This should print out some summary statistics on the screen, something like this:
java edu.cmu.minorthird.classify.Test -test sample1-test-tokens-binary.data -loadFrom naiveBayes.ser -saveAs nbTest.eval
*** Minorthird: Version 11.6.11.22 ***
option: test=sample1-test-tokens-binary.data
option: loadFrom=naiveBayes.ser
Error Rate:                  0.06976744186046512
. std. deviation error rate: 0.0
Balanced Error Rate:         0.04285714285714286
. error Rate on POS:         0.0
. std. deviation on POS:     0.0
. error Rate on NEG:         0.08571428571428572
. std. deviation on NEG:     0.0
Average Precision:           0.9704861111111112
Maximium F1:                 0.9411764705882353
Average Log Loss:            10.783390577458855
Recall:                      1.0
Precision:                   0.7272727272727273
F1:                          0.8421052631578948
Kappa:                       0.798751950078003




Another way to look at the results is graphically.  When Minorthird
tests a classifier, it creates a Java object (called an Evaluation)
which you can save to a file, or visually inspect.  The command

% java edu.cmu.minorthird.classify.Test -test sample1-test-tokens-binary.data -loadFrom naiveBayes.ser -saveAs nbTest.eval -showResult


Will save the result to nbTest.eval, and also pop up a swing window that lets you look at the
results in a number of different ways (e.g., to view an ROC curve
or a precision-recall curve).
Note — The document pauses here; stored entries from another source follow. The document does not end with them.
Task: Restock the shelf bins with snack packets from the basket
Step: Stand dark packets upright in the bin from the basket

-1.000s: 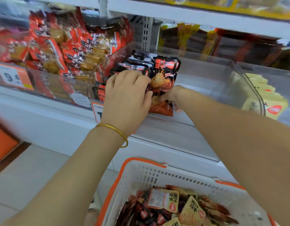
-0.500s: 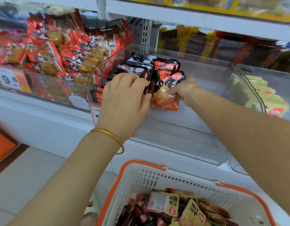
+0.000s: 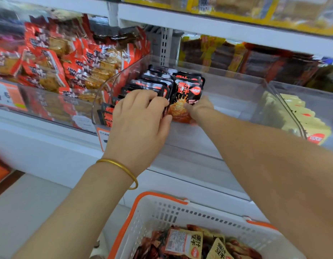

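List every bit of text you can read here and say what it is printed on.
"爆汁豆干": on the yellow packet in the basket.
"爆汁豆干": on the front black packet held by the right hand in the clear bin.
The price tag at left: digits too blurred.
The row of black packets gripped by the left hand: too blurred.
The red packets and pale yellow packets at right: unreadable.

Both arms extended; left hand (image 3: 141, 116) palm down, fingers (image 3: 143, 96) curled; right hand (image 3: 199, 108) apparently pinching.
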Demonstrator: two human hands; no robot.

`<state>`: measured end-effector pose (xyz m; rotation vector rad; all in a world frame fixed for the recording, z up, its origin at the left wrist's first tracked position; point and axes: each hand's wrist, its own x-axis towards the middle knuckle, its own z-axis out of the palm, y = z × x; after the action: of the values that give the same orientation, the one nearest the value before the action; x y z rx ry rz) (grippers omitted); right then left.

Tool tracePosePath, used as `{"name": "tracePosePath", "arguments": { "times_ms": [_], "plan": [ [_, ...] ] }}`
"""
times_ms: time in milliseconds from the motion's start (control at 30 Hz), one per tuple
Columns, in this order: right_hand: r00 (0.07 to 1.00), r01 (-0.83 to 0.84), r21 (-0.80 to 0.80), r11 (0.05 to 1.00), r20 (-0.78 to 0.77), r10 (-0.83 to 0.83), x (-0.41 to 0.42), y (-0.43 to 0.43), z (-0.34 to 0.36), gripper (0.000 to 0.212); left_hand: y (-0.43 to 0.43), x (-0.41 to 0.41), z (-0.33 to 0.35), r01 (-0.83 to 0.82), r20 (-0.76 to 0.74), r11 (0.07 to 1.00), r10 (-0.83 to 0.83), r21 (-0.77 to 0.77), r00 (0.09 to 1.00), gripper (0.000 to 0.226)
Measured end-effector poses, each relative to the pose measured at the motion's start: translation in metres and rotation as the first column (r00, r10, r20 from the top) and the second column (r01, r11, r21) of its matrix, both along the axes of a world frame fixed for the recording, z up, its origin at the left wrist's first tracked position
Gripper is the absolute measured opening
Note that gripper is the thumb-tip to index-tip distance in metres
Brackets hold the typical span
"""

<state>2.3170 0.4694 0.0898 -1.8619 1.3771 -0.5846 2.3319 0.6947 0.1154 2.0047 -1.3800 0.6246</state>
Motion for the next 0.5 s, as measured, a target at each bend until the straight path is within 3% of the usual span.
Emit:
{"name": "tracePosePath", "arguments": {
  "times_ms": [167,333,500],
  "plan": [
    [0.992,0.053,-0.009,0.999,0.114,-0.051,0.005,0.001,-0.007,0.054,0.0,0.0,0.0,0.003,-0.007,1.0,-0.003,-0.003,1.0,0.039],
    [0.997,0.051,0.07,0.996,0.049,-0.054,0.013,0.002,-0.004,0.071,-0.001,-0.001,0.0,-0.006,-0.004,1.0,0.006,0.01,1.0,0.038],
    [0.997,0.062,0.046,0.997,0.041,-0.064,0.019,0.002,-0.009,0.069,-0.001,-0.001,0.001,-0.011,0.001,1.0,0.011,0.015,1.0,0.039]
  ]
}}
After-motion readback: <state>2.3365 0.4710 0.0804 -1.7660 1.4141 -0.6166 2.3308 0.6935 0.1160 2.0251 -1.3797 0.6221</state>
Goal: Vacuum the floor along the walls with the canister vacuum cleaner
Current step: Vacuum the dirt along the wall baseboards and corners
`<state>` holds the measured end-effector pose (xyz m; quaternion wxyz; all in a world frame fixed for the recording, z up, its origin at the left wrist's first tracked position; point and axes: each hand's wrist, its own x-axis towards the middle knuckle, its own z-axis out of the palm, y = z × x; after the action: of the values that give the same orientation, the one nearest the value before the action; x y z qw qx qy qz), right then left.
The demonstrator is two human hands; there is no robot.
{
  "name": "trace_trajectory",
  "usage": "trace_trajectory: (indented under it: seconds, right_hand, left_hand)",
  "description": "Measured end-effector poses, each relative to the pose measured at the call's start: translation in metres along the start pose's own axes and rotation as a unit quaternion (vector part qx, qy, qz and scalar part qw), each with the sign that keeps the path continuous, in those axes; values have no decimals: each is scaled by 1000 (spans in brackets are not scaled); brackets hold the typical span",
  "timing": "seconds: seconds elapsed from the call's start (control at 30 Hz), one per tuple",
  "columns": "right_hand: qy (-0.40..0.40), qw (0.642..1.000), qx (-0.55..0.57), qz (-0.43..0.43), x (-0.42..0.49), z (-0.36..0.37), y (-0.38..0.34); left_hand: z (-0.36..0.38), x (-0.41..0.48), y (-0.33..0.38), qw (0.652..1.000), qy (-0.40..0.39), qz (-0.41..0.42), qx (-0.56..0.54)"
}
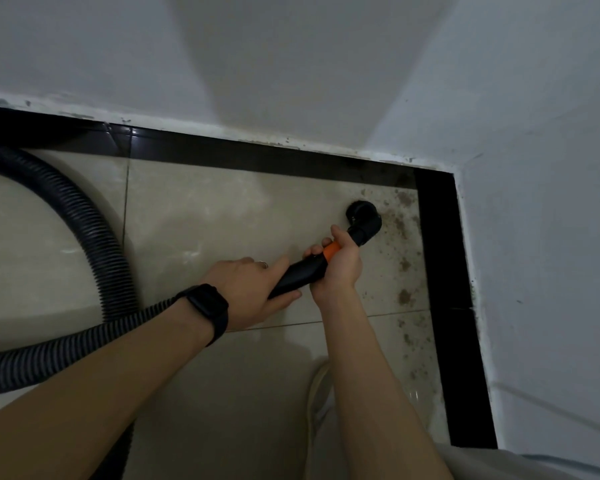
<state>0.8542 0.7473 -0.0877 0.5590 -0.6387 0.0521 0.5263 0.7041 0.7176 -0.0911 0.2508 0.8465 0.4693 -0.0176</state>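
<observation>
A black vacuum nozzle (pixel 363 220) with a round brush head rests on the beige floor tile near the room's corner. Its black handle tube (pixel 297 276) has an orange band (pixel 330 250). My right hand (pixel 336 263) grips the tube around the orange band, just behind the nozzle. My left hand (pixel 248 289), with a dark watch on the wrist, holds the rear of the tube. The ribbed dark hose (pixel 94 237) loops away to the left. Brown dirt specks (pixel 403 265) lie along the right wall.
White walls meet in a corner at upper right, edged by a black skirting tile (pixel 440 271). A light shoe (pixel 317 393) shows below my right forearm. The hose crosses the floor at left and lower left.
</observation>
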Motion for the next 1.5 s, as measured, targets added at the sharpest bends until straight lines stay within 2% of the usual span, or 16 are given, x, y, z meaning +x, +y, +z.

A warning: for this tiny sample set,
there are few errors, so the ROC curves and precision-recall curves
are sometimes invisible.



If you want to really see how a classifier is working, use the option -showTestDetails,
for instance with

% java edu.cmu.minorthird.classify.Test -test sample1-test-tokens-binary.data -loadFrom naiveBayes.ser -showResult -showTestDetails


This gives you another visual inspector.  One of the top-level tabs is
evaluation that results from the test.  The second is called
"Details".  After selecting this (and resizing the bottom two panes
to be larger) you'll see a window like this
one.



The upper-right pane shows the classifier being tested.  The
upper-left pane shows the predicted value made by the classifier for
each test example.  (The string describing a test example starts out
with a string describing its actual - e.g., [example: [Class:
NEG 1.0]...] is a negative example.)  Below this are some
filters.  Check the radio button "incorrect" and hit the "Apply"
button to see a smaller list of three incorrect predictions - all of
which are false positive errors.  Click on the first of these
examples, and you will see  something
like this.  The lower-left pane shows a view of the example: the
appears to be a capitalized version of the word "who", with no tokens
to the left, and the token "was" to the right.  
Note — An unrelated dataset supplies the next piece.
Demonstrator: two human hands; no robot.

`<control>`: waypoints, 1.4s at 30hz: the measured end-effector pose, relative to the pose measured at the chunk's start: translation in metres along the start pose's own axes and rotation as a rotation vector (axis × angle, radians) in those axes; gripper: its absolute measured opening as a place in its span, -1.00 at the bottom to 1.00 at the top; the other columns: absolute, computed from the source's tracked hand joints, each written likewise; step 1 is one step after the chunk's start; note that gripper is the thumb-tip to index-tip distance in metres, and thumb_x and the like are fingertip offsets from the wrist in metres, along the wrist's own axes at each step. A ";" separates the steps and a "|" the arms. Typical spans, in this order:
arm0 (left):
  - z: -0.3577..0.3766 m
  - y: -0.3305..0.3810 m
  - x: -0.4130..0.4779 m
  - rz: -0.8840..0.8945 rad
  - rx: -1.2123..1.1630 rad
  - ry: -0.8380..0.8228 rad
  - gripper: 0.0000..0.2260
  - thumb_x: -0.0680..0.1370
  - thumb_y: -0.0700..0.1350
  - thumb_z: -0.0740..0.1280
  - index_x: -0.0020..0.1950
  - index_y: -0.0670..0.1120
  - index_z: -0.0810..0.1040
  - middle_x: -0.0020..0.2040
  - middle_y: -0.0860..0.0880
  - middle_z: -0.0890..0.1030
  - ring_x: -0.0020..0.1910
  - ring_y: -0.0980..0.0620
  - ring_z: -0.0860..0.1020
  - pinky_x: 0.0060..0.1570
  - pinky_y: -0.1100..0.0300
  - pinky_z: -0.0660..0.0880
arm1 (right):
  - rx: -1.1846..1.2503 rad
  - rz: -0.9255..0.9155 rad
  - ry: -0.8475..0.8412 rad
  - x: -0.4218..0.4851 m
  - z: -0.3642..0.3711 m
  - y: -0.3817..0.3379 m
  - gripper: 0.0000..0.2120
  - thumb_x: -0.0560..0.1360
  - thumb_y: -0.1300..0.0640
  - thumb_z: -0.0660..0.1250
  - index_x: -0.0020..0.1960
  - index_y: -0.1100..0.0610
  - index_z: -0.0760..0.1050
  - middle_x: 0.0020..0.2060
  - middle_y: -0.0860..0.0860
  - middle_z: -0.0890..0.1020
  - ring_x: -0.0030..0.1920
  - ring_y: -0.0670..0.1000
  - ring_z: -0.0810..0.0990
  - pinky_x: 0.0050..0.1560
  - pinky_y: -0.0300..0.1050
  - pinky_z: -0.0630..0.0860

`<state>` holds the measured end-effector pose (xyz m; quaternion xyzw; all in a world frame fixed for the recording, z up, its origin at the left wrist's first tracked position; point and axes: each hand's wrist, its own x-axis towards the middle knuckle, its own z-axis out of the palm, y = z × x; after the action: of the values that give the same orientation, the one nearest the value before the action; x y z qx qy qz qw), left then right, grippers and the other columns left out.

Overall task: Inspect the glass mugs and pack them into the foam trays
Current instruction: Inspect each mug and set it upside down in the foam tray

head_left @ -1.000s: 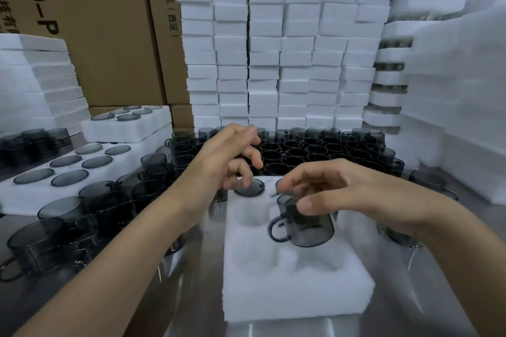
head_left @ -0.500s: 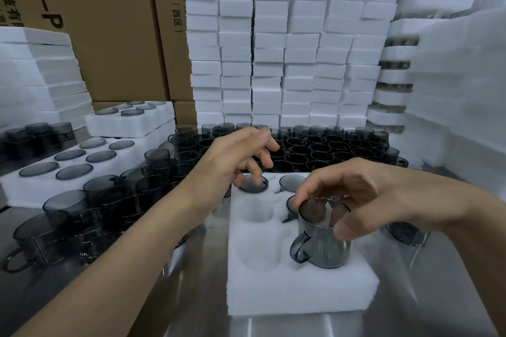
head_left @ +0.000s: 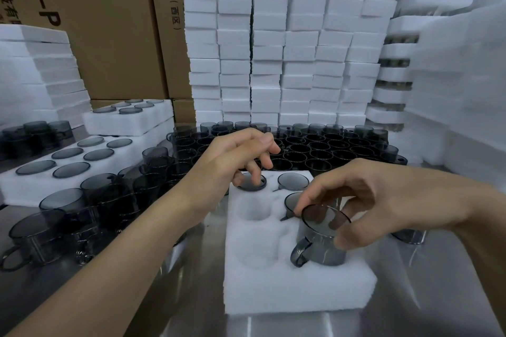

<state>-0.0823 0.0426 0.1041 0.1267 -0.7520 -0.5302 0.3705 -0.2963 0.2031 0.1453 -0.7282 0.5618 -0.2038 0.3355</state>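
With three pockets of the foam tray point(head_left: 287, 295) filled, the right hand point(head_left: 383, 200) pinches a fourth mug point(head_left: 320, 249) by its rim at the near-right pocket (the left hand point(head_left: 232, 161), its grip loose, holds nothing); two pockets remain.

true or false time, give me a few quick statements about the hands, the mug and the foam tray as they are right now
1. The right hand holds a glass mug by its rim. True.
2. That mug's handle points right. False: it points left, toward the empty slots.
3. Every slot in the foam tray is filled. False: the two nearer left slots are empty.
4. The left hand is over the tray's far left corner. True.
5. Loose mugs stand in rows behind the tray. True.
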 end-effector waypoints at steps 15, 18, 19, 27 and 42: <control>-0.002 -0.006 0.002 0.021 0.036 -0.011 -0.66 0.52 0.24 0.37 0.02 0.00 0.73 -0.09 -0.05 0.63 -0.26 0.06 0.57 -0.33 0.31 0.37 | -0.195 0.094 0.060 0.001 0.007 -0.009 -0.51 0.23 -0.32 0.68 0.13 -0.32 0.70 0.01 -0.12 0.69 -0.13 -0.14 0.65 -0.04 -0.02 0.62; -0.002 -0.006 0.002 0.027 0.052 -0.014 -0.64 0.53 0.23 0.37 0.03 -0.03 0.73 -0.08 -0.06 0.63 -0.25 0.05 0.56 -0.31 0.31 0.38 | -0.207 0.121 0.054 0.002 0.009 -0.009 -0.57 0.25 -0.31 0.68 0.09 -0.35 0.70 -0.09 -0.20 0.69 -0.20 -0.19 0.62 -0.17 -0.22 0.54; -0.001 -0.006 0.002 0.031 0.058 -0.014 -0.63 0.52 0.23 0.37 0.03 -0.04 0.73 -0.09 -0.06 0.63 -0.25 0.05 0.56 -0.31 0.31 0.38 | -0.205 0.127 0.060 0.003 0.008 -0.008 -0.58 0.25 -0.30 0.69 0.08 -0.35 0.70 -0.13 -0.22 0.69 -0.21 -0.15 0.63 -0.19 -0.22 0.52; 0.018 -0.013 -0.005 0.115 0.146 0.044 -0.63 0.60 0.06 0.41 -0.24 -0.21 0.55 -0.35 -0.07 0.50 -0.36 0.06 0.44 -0.29 0.30 0.40 | -0.262 0.134 0.083 0.001 0.010 -0.006 -0.61 0.29 -0.24 0.69 0.09 -0.29 0.71 -0.01 -0.27 0.69 -0.11 -0.08 0.67 -0.04 -0.04 0.60; 0.036 -0.012 0.000 0.066 1.058 -0.183 -0.73 0.52 -0.03 0.24 -0.27 -0.09 0.21 -0.41 -0.06 0.26 -0.35 -0.03 0.19 -0.39 0.08 0.18 | -0.112 0.212 1.192 -0.098 0.029 0.095 -0.88 0.49 0.07 0.56 -0.03 -0.07 0.65 -0.13 -0.03 0.68 -0.14 -0.03 0.58 -0.25 -0.27 0.46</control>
<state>-0.1093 0.0631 0.0872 0.2260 -0.9492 -0.0757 0.2055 -0.3691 0.2909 0.0648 -0.4456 0.7321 -0.5121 -0.0573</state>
The lower-right pane shows an explanation of the prediction
that was made.  If you open up the subnodes of the explanation you can
see how each feature contributed to the
classification.



A final demo of this tool.  Go to the upper-right pane, sort the
features by weight, and click on the second feature:
tokens.eq.lc.clinton.  The message window on the bottom
will now contain a summary of how often that feature appeared in the
test data, and the feature will have been moved to where the
filters appear below the upper-left pane, with a check-box next
to it.  Check that box, move the radio button to "all", and hit
"Apply".  Finally select the single positive example that appears in
the list in the upper-left pane.  You should see something like this window.  This shows you
the example that contains that feature, what its features are, and how
(and why) it was classified by the classifier.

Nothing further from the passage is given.